> **Action item**: Here is the task for the records below: repeat exactly the lines from the one with "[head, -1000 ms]" to the one with "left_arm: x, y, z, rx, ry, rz", both included, and nothing else.
***** Information
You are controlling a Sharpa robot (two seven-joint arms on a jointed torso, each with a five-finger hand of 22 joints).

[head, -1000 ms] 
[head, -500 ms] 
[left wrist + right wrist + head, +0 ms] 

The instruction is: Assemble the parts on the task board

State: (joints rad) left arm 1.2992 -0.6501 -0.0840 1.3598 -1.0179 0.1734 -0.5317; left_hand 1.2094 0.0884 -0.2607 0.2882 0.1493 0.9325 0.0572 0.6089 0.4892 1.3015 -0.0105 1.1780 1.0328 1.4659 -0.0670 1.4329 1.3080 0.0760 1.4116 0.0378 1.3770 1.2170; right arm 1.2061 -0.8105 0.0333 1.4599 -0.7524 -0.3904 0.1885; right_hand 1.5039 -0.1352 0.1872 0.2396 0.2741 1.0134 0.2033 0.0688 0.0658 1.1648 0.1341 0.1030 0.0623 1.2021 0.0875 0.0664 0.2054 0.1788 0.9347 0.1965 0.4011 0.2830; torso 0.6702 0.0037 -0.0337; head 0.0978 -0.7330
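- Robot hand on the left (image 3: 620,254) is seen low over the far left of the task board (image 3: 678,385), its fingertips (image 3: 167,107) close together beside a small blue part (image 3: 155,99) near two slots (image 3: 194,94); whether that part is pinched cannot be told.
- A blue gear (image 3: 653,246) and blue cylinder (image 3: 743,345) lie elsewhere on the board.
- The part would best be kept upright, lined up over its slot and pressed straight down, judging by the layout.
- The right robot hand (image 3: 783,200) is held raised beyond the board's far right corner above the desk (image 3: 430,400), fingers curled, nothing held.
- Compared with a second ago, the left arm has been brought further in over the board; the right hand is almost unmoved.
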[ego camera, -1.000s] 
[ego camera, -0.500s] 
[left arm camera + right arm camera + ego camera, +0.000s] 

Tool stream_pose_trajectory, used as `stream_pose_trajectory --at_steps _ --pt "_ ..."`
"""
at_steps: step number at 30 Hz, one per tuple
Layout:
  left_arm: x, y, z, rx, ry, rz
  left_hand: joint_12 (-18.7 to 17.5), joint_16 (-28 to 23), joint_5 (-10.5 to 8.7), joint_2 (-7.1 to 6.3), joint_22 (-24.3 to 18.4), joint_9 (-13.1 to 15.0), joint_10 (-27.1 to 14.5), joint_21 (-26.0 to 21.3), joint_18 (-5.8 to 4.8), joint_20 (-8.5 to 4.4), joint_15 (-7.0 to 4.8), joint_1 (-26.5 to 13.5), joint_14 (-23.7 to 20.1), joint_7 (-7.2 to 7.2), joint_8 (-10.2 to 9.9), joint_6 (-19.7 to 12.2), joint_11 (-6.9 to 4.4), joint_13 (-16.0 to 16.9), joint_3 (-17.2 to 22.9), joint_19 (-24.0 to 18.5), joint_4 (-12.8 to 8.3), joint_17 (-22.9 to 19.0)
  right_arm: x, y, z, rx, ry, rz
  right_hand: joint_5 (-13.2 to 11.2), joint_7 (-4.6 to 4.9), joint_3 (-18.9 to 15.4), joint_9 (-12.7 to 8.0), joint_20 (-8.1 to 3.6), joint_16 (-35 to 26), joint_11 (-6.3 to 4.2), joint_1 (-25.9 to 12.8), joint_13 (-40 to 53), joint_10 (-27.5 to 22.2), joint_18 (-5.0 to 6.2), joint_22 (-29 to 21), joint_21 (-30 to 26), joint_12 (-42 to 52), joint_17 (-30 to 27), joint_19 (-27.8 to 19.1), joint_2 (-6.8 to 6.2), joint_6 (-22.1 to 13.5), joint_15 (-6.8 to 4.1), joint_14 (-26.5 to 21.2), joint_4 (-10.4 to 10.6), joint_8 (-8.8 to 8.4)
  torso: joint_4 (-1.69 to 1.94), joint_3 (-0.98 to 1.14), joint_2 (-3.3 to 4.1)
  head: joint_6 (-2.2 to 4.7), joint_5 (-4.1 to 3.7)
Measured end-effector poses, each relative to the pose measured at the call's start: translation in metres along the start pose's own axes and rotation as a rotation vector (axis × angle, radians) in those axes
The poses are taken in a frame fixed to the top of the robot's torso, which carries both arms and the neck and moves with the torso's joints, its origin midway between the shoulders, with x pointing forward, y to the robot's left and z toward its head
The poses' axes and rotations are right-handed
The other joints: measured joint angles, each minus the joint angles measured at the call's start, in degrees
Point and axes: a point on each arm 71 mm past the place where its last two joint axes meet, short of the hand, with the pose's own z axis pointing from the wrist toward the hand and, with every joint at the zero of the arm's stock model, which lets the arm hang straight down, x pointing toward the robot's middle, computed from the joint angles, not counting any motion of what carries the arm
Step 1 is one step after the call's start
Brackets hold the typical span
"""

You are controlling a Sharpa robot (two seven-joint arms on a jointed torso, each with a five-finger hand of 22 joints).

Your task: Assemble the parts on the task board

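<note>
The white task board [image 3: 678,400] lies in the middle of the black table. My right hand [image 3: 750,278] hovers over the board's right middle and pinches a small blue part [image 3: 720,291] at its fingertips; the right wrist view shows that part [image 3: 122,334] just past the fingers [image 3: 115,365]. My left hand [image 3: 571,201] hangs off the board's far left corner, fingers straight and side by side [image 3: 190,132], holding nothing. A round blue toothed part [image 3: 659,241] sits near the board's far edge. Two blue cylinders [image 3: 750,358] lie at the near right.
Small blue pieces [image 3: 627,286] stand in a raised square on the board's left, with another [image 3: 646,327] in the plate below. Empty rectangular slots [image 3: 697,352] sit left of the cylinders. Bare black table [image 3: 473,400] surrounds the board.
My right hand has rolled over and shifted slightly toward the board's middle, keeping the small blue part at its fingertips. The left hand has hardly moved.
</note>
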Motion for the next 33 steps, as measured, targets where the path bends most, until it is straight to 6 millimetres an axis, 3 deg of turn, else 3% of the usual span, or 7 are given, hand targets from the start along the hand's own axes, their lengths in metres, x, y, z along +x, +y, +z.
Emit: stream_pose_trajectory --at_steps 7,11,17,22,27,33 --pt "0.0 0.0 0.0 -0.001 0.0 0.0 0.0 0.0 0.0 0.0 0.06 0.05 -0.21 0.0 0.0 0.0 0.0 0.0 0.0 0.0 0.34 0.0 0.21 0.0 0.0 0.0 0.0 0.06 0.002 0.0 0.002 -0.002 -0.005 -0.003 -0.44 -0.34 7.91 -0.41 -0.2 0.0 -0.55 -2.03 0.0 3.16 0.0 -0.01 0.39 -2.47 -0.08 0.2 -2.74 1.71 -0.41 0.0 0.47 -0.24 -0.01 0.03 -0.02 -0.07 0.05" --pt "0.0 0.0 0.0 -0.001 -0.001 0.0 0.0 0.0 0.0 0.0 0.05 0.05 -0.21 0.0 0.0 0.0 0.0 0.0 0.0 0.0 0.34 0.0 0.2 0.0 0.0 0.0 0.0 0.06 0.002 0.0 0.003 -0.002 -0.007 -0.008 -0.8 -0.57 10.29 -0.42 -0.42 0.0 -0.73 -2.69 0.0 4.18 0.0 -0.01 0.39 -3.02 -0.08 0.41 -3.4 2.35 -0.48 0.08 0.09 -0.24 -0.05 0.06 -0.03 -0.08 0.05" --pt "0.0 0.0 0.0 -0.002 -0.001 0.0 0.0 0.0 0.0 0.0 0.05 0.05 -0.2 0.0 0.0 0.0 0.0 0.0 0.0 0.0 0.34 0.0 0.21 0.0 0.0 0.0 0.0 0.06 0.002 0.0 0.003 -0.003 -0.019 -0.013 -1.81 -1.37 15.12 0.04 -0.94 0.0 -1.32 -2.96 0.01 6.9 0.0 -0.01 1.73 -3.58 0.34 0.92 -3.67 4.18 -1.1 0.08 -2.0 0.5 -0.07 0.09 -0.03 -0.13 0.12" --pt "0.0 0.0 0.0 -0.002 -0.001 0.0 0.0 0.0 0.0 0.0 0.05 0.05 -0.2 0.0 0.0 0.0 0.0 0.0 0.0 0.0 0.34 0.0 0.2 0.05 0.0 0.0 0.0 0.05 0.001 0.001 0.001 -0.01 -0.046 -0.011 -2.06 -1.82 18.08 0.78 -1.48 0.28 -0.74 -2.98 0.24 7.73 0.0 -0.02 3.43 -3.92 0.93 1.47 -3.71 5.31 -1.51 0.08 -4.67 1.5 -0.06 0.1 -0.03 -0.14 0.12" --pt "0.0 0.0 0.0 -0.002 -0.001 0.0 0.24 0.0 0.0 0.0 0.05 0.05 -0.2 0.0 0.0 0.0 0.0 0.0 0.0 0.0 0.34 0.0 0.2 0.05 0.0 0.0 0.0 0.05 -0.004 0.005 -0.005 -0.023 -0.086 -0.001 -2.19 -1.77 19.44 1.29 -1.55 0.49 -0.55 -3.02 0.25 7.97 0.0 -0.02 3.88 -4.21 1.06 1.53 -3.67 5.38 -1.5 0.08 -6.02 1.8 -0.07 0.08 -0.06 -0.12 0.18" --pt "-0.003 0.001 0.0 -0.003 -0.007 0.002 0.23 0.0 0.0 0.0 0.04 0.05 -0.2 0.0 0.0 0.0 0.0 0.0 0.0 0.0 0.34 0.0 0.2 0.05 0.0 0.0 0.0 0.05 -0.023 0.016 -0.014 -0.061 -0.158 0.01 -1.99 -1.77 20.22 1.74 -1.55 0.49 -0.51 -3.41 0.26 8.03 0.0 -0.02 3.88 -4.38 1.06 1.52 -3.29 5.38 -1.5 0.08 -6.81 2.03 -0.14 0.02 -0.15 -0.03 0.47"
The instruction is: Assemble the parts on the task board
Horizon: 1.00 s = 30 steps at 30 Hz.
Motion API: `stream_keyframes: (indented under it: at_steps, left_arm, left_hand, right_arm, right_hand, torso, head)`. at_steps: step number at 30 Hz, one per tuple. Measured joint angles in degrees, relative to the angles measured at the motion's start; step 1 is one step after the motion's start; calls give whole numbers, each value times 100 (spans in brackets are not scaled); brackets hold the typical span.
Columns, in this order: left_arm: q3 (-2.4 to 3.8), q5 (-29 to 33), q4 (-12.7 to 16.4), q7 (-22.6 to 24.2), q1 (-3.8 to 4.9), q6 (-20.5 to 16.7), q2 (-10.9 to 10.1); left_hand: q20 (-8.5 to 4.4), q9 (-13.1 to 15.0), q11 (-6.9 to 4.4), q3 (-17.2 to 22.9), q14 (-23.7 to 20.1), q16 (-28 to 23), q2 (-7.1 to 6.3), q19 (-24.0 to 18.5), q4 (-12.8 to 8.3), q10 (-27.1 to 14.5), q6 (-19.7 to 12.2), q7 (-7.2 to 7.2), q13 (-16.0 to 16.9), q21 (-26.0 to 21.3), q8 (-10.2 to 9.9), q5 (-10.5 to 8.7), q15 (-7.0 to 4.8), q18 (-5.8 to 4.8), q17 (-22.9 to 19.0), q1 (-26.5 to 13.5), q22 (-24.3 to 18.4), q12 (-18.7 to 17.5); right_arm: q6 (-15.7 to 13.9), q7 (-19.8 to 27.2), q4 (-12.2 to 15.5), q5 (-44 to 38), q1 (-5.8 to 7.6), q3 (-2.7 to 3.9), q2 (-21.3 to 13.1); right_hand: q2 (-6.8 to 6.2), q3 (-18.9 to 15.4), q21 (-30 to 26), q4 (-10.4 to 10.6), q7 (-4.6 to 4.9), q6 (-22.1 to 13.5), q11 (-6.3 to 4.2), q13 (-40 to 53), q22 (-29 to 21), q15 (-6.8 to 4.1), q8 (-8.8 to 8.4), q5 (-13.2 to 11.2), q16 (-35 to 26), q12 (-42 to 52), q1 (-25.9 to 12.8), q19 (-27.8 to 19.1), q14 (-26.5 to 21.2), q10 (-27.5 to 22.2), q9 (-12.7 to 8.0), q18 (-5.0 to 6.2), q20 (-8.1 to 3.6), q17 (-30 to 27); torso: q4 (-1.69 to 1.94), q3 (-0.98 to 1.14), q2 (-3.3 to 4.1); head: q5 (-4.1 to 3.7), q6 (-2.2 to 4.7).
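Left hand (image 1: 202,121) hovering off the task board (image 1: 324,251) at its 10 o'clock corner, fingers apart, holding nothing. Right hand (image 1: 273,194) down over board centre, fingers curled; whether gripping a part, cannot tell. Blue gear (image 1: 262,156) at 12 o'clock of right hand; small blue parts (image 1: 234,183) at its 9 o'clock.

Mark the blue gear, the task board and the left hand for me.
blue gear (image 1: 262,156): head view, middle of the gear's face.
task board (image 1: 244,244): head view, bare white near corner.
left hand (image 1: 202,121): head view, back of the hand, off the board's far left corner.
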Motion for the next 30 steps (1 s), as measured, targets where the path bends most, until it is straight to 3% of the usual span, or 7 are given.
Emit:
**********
> **Answer section**:
[head, -1000 ms] 
[head, -500 ms] 
[left wrist + right wrist + head, +0 ms] 

The instruction is: Assemble the parts on the task board

State: (joints rad) left arm 1.2992 -0.6501 -0.0840 1.3598 -1.0179 0.1734 -0.5317; left_hand 1.2094 0.0884 -0.2607 0.2882 0.1493 0.9325 0.0572 0.6089 0.4892 1.3015 -0.0105 1.1780 1.0328 1.4659 -0.0670 1.4329 1.3080 0.0760 1.4116 0.0378 1.3770 1.2170; right arm 1.2061 -0.8105 0.0333 1.4599 -0.7524 -0.3904 0.1885; right_hand 1.5039 -0.1352 0.1872 0.2396 0.2741 1.0134 0.2033 0.0688 0.0658 1.1648 0.1341 0.1030 0.0623 1.2021 0.0875 0.0664 0.2054 0.1788 0.9347 0.1965 0.4011 0.2830; torso 0.6702 0.0037 -0.0337; head 0.0978 -0.7330
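- Robot hand on the left (image 3: 620,254) is seen low over the far left of the task board (image 3: 678,385), its fingertips (image 3: 167,107) close together beside a small blue part (image 3: 155,99) near two slots (image 3: 194,94); whether that part is pinched cannot be told.
- A blue gear (image 3: 653,246) and blue cylinder (image 3: 743,345) lie elsewhere on the board.
- The part would best be kept upright, lined up over its slot and pressed straight down, judging by the layout.
- The right robot hand (image 3: 783,200) is held raised beyond the board's far right corner above the desk (image 3: 430,400), fingers curled, nothing held.
- Compared with a second ago, the left arm has been brought further in over the board; the right hand is almost unmoved.
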[ego camera, -1.000s] 
[ego camera, -0.500s] 
[left arm camera + right arm camera + ego camera, +0.000s] 

Tool stream_pose_trajectory, used as `stream_pose_trajectory --at_steps _ --pt "_ ..."`
"""
at_steps: step number at 30 Hz, one per tuple
Layout:
  left_arm: x, y, z, rx, ry, rz

The exercise was worked through completely.